Beast
- First edition
- Author: Peter Benchley
- Language: English
- Genre: Horror
- Publisher: Random House (US) Hutchinson (UK)
- Publication date: 1991
- Publication place: United States
- Media type: Print
- Preceded by: Rummies
- Followed by: White Shark

= Beast (Benchley novel) =

1991 novel by Peter Benchley

Beast is a 1991 novel by Peter Benchley, the author of Jaws.

==Plot==
A fishing community in Bermuda is disrupted by a series of mysterious disappearances at sea, including wealthy couple Howard and Elizabeth Griffin, a sperm whale calf, and scuba divers Scott and Susie Manning. When veteran fisherman Whip Darling discovers two large hooks or claws at the scene of the Manning attack, he advises Lieutenant Marcus Sharpe, a local Navy pilot, that the culprit is Architeuthis dux: a giant squid.

Herbert Talley, a marine biologist, also guesses the truth after the Mannings' deaths. He convinces Osborne Manning, the millionaire father of Scott and Susie, to fund a hunt for the creature. Local mayor Liam St. John attempts to overrule all parties and participates in an exploratory mission using a mini submarine, but is killed when the creature destroys the vessel, along with Mike Newcombe, Whip's first mate, and Stephanie Carr, Marcus's love interest.

Although reluctant to participate any further, Whip is blackmailed by Manning, who has assumed ownership of Whip's outstanding mortgage. Leaving wife Charlotte and daughter Dana at home, Whip embarks on a new hunt with Marcus, Talley, and Manning. Manning is later killed in an accident. In an attempt to trap the creature, Talley lures it using hormones cultivated from a pair of dead giant squid. The trap fails, and the enraged squid attacks their vessel, killing Talley. Whip wounds the creature with an explosive Marcus and he had made, but the creature survives. Before the squid can kill them, however, an adult sperm whale (presumably the mother of the squid's earlier victim) arrives and kills it.

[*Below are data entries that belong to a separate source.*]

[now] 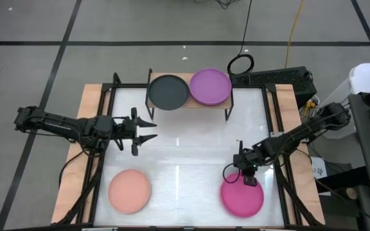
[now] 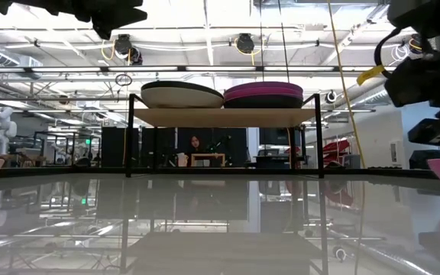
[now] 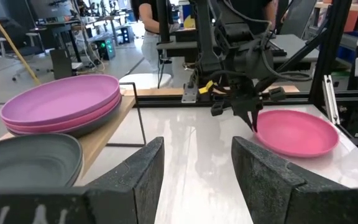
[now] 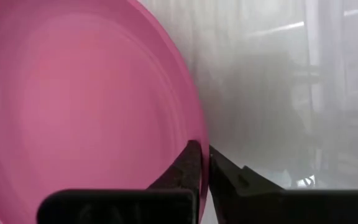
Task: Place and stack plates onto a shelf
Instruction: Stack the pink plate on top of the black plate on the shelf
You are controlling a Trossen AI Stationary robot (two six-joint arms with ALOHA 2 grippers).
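Observation:
A magenta pink plate (image 1: 242,199) lies at the table's near right. My right gripper (image 1: 247,181) stands at its far rim, shut on it. A salmon plate (image 1: 130,190) lies flat at the near left. The light-wood shelf (image 1: 188,104) at the far edge carries a stack topped by a dark grey plate (image 1: 168,92) and a stack of purple plates (image 1: 211,86). My left gripper (image 1: 153,130) is open and empty, above the table left of centre, pointing toward the right edge. My right gripper pinches the magenta plate's far rim (image 4: 199,134) between its two fingers, one finger (image 4: 190,163) on the inside of the rim and one (image 4: 229,175) outside. The fingers come slanting down from the far right. The plate looks still down on the table (image 3: 294,132).
The shelf stands on thin black legs (image 2: 131,134), with open room under its board. Black frame bars (image 1: 101,160) run along the table's left and right sides. The white tabletop between the shelf and the near plates (image 1: 191,147) is bare. A person (image 2: 195,145) sits far behind the table.

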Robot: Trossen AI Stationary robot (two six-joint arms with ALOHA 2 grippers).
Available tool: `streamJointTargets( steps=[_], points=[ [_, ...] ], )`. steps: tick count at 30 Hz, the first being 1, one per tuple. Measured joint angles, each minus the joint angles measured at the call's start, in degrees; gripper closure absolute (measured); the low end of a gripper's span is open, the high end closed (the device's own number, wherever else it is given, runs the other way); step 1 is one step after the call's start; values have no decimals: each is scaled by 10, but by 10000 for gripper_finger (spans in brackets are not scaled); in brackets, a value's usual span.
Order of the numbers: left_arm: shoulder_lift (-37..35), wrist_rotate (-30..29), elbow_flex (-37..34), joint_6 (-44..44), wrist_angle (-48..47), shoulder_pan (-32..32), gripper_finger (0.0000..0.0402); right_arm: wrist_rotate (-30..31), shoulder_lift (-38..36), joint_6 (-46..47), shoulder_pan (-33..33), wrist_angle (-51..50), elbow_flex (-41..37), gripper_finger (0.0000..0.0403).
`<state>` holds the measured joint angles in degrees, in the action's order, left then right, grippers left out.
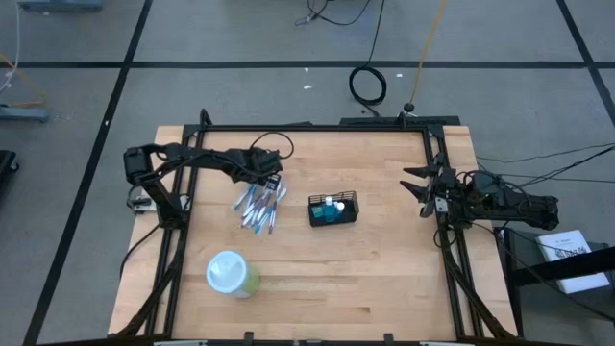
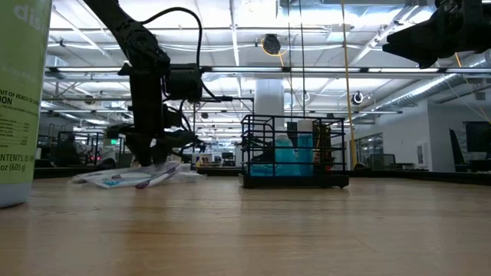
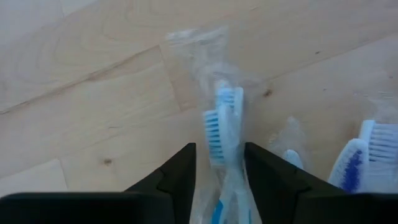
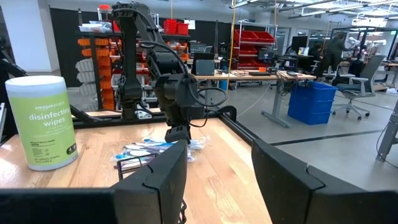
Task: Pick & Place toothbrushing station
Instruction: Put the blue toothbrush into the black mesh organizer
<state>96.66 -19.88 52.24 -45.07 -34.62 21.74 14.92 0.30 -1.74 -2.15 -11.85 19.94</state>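
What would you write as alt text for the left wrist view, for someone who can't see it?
The left gripper straddles a plastic-wrapped toothbrush with blue and white bristles, one dark finger on each side, on a light wooden table. More wrapped toothbrushes lie beside it.

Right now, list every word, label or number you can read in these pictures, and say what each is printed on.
"amazon basics", small and only just readable: green wipes canister.
"disinfecting wipes": same canister.
"(605 g)": canister's label in the low view; other lines there are cut off.
Printing on the wrapped toothbrushes and the white paper beside the table: too small to read.
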Motion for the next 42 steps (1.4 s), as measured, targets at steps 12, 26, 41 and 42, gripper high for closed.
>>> streamJointTargets(
  steps=[12, 26, 41, 42],
  points=[
    [-6, 3, 20, 40, -3, -1, 391, 0, 0, 0, 0, 0, 0, 232],
    [-172, -83, 19, 136, 102, -83, 386, 0, 0, 0, 0, 0, 0, 232],
    [-228, -44, -123, 475, 699, -223, 399, 0, 0, 0, 0, 0, 0, 232],
    [-228, -20, -137, 470, 731, -220, 399, 0, 0, 0, 0, 0, 0, 232]
  ],
)
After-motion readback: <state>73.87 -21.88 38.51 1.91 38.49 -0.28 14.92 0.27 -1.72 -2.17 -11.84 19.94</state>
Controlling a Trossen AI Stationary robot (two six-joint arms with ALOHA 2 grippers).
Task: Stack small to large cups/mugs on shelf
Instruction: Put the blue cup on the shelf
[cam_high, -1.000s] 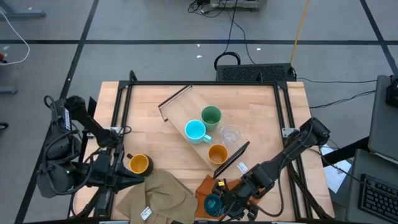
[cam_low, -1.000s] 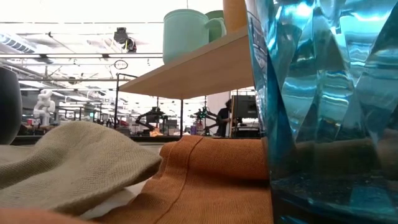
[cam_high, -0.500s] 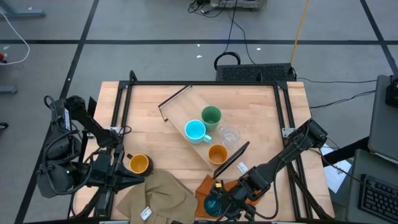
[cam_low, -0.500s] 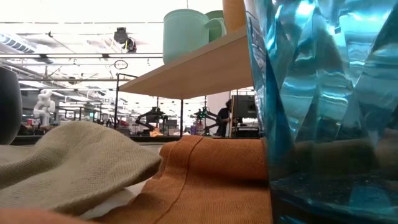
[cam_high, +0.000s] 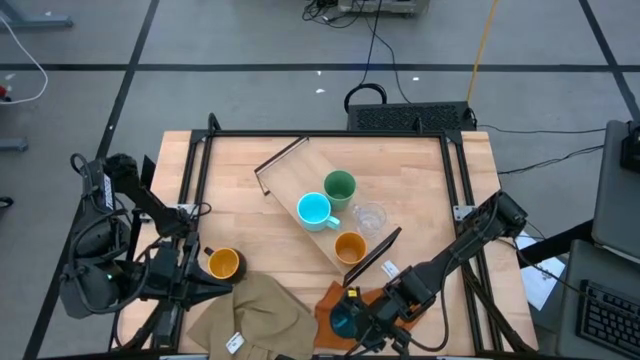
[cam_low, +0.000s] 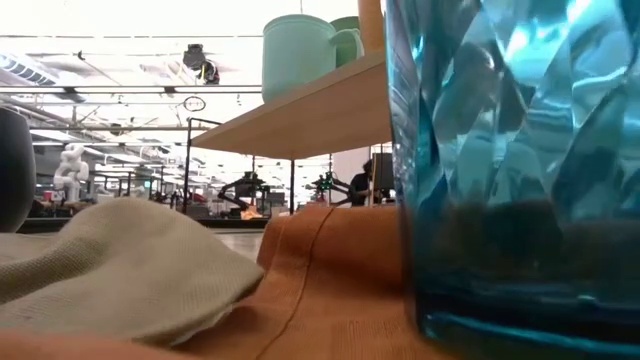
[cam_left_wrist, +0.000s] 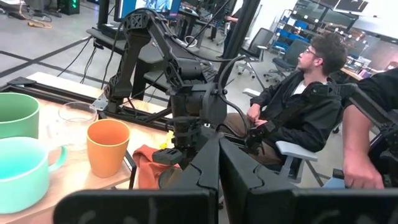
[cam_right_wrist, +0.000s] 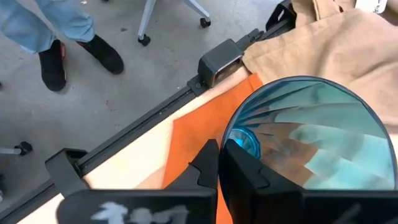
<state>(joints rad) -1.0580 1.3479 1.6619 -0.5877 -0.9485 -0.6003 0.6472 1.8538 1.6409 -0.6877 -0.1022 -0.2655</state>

Whip’s vessel sinks from the damage, but Whip and Marcus survive on a floating piece of debris, which is driven back to land by the current. However, they are unaware that a large number of the squid's offspring have survived, and, due to intense overfishing wiping out their predators, will grow to adulthood unchallenged.

==Adaptation==
Beast was adapted into a TV movie, The Beast in 1996, starring William Petersen as Whip.

Some alterations were made from the novel:
- The squid is killed by an explosion instead of a whale.
- Marcus's character is female.
- Whip's surname is changed from Darling to Dalton.
- Manning is unrelated to any of the squid's victims and only wants it as an exhibit for an ocean park.
- Whip's teenaged daughter has a subplot.
- The setting is changed from Bermuda to the Pacific Northwest.
Otherwise the film is regarded as faithful to the source material. The film was well received and earned high ratings, both earning a nomination in the Daytime Emmy Awards and encouraging future adaptations of Benchley's other works, such as White Shark being adapted as Creature in 1998.